(TRY IT): Repeat word for word the lines from the one containing "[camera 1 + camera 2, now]" to the end of the material below, and leave all pictures out.

-----

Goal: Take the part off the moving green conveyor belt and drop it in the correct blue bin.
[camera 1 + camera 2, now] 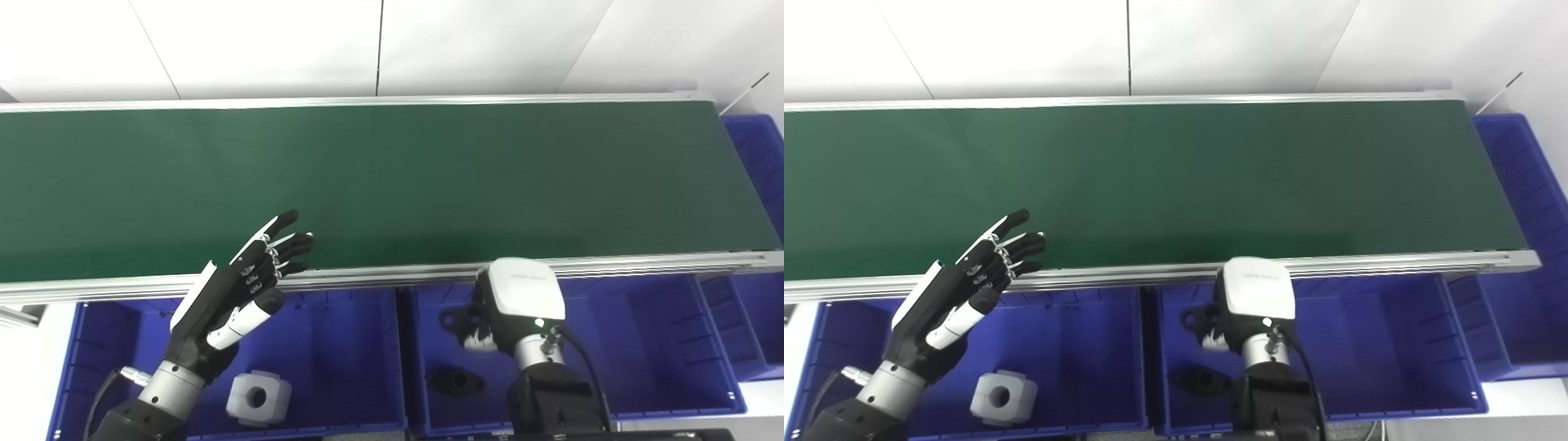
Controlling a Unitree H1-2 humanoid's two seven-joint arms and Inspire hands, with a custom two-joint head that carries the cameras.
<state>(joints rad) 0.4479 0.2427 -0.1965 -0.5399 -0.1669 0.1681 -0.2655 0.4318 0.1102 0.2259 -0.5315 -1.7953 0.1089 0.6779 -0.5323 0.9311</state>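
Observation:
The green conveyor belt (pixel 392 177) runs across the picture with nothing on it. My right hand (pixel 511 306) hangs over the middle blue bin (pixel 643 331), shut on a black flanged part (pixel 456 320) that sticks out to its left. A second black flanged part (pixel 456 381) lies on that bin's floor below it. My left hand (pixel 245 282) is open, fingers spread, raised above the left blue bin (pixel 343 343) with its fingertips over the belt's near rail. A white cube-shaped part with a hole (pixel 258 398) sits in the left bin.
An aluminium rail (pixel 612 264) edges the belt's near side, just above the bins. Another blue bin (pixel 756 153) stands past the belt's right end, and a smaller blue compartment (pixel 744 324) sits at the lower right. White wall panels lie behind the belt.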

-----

(TASK RESULT):
[camera 1 + camera 2, now] 
Controlling a Unitree H1-2 humanoid's two seven-joint arms and Inspire hands, with a custom two-joint head that carries the cameras.
<state>(joints rad) 0.4479 0.2427 -0.1965 -0.5399 -0.1669 0.1681 -0.2655 0.4318 0.1102 0.2259 -0.5315 -1.7953 0.1089 0.6779 -0.5323 0.9311</state>
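Observation:
The green conveyor belt (pixel 392 177) runs across the picture with nothing on it. My right hand (pixel 511 306) hangs over the middle blue bin (pixel 643 331), shut on a black flanged part (pixel 456 320) that sticks out to its left. A second black flanged part (pixel 456 381) lies on that bin's floor below it. My left hand (pixel 245 282) is open, fingers spread, raised above the left blue bin (pixel 343 343) with its fingertips over the belt's near rail. A white cube-shaped part with a hole (pixel 258 398) sits in the left bin.
An aluminium rail (pixel 612 264) edges the belt's near side, just above the bins. Another blue bin (pixel 756 153) stands past the belt's right end, and a smaller blue compartment (pixel 744 324) sits at the lower right. White wall panels lie behind the belt.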

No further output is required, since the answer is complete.